Detalhes bibliográficos
Autor(a) principal: Campi-Azevedo, Ana Carolina
Data de Publicação: 2019
Outros Autores: Reis, Laise Rodrigues, Peruhype-Magalhães, Vanessa, Reis, Jordana Grazziela Coelho dos, Antonelli, Lis Ribeiro do Valle, Fonseca, Cristina Toscano, Costa-Pereira, Christiane, Souza-Fagundes, Elaine Maria, Costa-Rocha, Ismael Artur da, Mambrini, Juliana Vaz de Melo, Lemos, Jandira Aparecida Campos, Ribeiro, José Geraldo Leite, Caldas, Iramaya Rodrigues, Camacho, Luiz Antônio Bastos, Maia, Maria de Lourdes de Sousa, Noronha, Tatiana Guimarães de, Lima, Sheila Maria Barbosa de, Simões, Marisol, Freire, Marcos da Silva, Martins, Reinaldo de Menezes, Homma, Akira, Tauil, Pedro Luiz, Vasconcelos, Pedro Fernando da Costa, Romano, Alessandro Pecego Martins, Domingues, Carla Magda, Teixeira-Carvalho, Andréa, Martins Filho, Olindo Assis
Tipo de documento: Artigo
Idioma: eng
Título da fonte: Repositório Digital do Instituto Evandro Chagas (Patuá)
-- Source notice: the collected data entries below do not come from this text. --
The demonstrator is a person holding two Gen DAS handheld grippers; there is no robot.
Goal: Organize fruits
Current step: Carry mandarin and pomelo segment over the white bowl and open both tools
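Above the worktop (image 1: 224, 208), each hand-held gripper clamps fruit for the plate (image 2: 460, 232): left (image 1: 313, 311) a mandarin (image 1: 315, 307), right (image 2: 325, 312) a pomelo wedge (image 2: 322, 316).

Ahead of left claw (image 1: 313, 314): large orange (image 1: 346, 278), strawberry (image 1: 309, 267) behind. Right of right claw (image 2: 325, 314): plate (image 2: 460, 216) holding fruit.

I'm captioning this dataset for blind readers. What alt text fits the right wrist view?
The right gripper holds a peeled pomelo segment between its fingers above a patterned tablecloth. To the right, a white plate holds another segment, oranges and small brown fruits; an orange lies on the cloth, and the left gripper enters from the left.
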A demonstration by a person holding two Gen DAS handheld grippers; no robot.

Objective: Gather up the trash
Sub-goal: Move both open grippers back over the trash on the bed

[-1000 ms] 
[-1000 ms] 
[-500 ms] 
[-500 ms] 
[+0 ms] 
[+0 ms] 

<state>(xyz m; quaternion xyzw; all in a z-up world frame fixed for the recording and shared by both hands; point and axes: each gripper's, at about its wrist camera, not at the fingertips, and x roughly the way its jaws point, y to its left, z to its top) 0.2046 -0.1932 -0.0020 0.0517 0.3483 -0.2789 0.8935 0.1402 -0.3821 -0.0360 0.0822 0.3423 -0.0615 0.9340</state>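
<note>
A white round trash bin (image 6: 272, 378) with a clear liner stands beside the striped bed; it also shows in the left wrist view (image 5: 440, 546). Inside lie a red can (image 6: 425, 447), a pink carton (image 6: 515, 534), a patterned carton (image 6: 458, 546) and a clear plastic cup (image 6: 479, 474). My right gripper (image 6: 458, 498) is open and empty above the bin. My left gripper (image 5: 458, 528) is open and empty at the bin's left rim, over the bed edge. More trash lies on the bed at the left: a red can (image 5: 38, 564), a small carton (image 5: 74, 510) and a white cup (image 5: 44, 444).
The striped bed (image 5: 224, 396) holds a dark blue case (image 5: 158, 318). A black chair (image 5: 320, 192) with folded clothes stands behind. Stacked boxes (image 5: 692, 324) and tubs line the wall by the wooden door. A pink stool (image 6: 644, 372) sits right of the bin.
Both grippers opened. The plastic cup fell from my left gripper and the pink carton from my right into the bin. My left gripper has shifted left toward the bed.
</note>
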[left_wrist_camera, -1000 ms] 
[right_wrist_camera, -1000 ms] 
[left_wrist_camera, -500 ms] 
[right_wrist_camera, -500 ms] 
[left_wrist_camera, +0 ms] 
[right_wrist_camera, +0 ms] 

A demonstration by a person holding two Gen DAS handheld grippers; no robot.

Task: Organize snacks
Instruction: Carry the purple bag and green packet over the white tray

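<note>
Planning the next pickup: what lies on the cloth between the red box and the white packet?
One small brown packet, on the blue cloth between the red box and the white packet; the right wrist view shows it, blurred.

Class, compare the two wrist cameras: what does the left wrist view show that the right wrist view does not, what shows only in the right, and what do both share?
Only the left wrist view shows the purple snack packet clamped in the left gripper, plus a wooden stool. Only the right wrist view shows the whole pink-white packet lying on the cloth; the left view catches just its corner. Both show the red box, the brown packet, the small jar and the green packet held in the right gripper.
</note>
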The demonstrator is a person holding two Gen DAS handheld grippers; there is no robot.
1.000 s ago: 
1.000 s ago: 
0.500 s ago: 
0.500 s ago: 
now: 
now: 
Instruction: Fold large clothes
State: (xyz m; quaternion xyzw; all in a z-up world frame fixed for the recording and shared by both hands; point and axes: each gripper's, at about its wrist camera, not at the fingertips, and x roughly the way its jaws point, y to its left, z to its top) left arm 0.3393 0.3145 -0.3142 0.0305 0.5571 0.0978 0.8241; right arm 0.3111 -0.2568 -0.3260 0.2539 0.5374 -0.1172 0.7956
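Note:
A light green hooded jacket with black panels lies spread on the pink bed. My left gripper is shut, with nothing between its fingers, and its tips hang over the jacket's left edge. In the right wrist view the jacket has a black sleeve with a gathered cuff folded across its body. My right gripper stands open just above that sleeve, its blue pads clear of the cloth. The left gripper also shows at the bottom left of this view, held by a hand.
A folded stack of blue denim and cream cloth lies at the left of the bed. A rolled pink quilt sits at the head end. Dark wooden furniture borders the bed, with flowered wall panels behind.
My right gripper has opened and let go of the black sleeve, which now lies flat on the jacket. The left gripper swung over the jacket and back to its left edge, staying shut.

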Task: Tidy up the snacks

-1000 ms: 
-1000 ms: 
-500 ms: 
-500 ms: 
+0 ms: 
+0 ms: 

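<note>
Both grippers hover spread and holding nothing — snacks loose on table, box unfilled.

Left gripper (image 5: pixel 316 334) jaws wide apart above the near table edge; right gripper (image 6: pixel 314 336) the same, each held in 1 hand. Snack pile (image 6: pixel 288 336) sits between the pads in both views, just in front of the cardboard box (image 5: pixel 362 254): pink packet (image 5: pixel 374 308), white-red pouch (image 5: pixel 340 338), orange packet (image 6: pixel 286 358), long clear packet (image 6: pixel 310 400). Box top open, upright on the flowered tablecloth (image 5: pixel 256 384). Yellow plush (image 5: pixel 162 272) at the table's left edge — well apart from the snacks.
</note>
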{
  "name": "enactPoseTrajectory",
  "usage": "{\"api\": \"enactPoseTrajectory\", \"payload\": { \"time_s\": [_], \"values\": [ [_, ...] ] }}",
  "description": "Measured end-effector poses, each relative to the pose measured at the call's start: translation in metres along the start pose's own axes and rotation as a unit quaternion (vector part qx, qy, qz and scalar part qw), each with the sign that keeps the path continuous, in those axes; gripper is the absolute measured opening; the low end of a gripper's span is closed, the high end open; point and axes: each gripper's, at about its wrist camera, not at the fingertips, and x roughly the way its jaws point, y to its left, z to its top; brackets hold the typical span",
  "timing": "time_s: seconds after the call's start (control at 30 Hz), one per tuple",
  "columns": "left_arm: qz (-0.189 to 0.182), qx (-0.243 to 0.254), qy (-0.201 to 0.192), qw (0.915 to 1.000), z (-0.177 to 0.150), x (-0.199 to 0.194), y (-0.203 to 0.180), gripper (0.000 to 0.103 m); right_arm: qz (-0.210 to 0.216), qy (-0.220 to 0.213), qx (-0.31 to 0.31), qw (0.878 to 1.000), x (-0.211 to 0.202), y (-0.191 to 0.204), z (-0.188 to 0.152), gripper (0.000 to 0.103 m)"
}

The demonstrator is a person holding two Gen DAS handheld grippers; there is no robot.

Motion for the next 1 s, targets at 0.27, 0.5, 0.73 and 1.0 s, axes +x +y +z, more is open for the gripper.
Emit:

Texto Completo: https://patua.iec.gov.br/handle/iec/3972
Resumo: The Yellow Fever (YF) vaccination is recommended for people living in endemic areas and represents the most effective strategy to reduce the risk of infection. Previous studies have warned that booster regimens should be considered to guarantee the long-term persistence of 17DD-YF-specific memory components in adults living in areas with YF-virus circulation. Considering the lower seroconversion rates observed in children (9-12 months of age) as compared to adults, this study was designed in order to access the duration of immunity in single-dose vaccinated children in a 10-years cross-sectional time-span. The levels of neutralizing antibodies (PRNT) and the phenotypic/functional memory status of T and B-cells were measured at a baseline, 30-45 days, 1, 2, 4, 7, and 10 years following primary vaccination. The results revealed that a single dose induced 85% of seropositivity at 30-45 days and a progressive time-dependent decrease was observed as early as 2 years and declines toward critical values (below 60%) at time-spans of ≥4-years. Moreover, short-lived YF-specific cellular immunity, mediated by memory T and B-cells was also observed after 4-years. Predicted probability and resultant memory analysis emphasize that correlates of protection (PRNT; effector memory CD8+ T-cells; non-classical memory B-cells) wane to critical values within ≥4-years after primary vaccination. Together, these results clearly demonstrate the decline of 17DD-YF-specific memory response along time in children primarily vaccinated at 9-12 months of age and support the need of booster regimen to guarantee the long-term persistence of memory components for children living in areas with high risk of YF transmission.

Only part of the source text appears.